Fort Henry, Küstenverteidigungsbunker in Studland, England
Fort Henry ist ein Beobachtungsbunker in Studland an der Südküste Englands mit massiven Wänden und einer breiten Sehschlitz zum Meer hin. Die Struktur zeigt typische Merkmale der britischen Küstenverteidigung aus dem Zweiten Weltkrieg mit robuster Bauweise und optimalen Sichtlinien.

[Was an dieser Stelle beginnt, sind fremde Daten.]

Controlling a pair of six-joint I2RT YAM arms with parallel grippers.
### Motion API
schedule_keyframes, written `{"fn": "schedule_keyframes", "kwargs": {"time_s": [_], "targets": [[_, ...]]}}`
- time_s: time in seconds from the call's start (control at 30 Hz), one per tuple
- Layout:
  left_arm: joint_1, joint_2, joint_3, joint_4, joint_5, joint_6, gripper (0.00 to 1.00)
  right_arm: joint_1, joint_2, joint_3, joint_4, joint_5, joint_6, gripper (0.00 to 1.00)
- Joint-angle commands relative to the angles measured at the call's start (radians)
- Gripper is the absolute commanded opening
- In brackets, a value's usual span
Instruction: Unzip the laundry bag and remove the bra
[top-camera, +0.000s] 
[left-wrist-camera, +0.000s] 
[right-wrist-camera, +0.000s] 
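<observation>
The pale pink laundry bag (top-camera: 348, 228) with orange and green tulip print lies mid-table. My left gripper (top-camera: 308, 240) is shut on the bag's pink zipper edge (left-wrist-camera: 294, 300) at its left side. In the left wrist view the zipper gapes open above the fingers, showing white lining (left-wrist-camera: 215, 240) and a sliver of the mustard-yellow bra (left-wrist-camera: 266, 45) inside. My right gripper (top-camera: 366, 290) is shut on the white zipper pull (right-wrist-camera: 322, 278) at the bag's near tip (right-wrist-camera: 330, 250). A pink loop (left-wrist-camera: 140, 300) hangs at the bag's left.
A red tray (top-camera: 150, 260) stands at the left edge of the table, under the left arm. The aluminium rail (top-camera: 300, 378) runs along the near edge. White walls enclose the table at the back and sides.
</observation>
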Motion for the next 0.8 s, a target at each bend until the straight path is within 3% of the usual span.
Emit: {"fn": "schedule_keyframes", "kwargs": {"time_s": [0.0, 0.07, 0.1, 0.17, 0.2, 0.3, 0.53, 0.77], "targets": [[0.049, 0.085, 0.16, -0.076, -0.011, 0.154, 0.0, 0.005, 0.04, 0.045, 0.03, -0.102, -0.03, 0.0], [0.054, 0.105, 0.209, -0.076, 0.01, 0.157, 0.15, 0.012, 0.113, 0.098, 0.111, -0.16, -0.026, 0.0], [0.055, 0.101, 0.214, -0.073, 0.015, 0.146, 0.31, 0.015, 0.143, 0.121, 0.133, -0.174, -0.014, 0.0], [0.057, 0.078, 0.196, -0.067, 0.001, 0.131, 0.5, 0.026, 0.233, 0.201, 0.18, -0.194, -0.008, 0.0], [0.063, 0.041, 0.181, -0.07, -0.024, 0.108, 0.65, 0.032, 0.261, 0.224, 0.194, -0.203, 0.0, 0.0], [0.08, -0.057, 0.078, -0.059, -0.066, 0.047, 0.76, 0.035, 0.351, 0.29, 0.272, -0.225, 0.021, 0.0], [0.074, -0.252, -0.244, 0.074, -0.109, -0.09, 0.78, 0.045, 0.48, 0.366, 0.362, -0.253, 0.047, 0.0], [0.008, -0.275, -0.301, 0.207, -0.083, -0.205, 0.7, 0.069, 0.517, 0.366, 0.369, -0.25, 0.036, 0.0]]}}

Kanadische Ingenieure errichteten diesen Bunker 1943 und benannten ihn nach einer Militärbasis in Ontario. Die Anlage war Teil der Verteidigungsvorkehrungen während des Krieges und später auch bei Invasionsübungen.
Der Bunker war Schauplatz von Übungen für die Invasion in der Normandie und bot Militärführern einen strategischen Beobachtungspunkt während dieser kritischen Vorbereitungen. Besucher können heute an diesem Ort die Bedeutung erkennen, die dieser kleine Bunker für die militärische Planung hatte.
Die Anlage ist ganzjährig zugänglich und wird von der National Trust gepflegt, die es Besuchern ermöglicht, durch die originale Beobachtungsöffnung zu schauen. Es empfiehlt sich, festes Schuhwerk zu tragen, da der Boden und die Eingänge uneben sein können.
Hier fanden während des Krieges großangelegte Manöver mit echten Panzern statt, bei denen mehrere Fahrzeuge gezielt versenkt wurden. Diese Übungen waren Teil der intensivsten Vorbereitungen auf die geplante Invasion und zeigten, welche Ressourcen dafür eingesetzt wurden.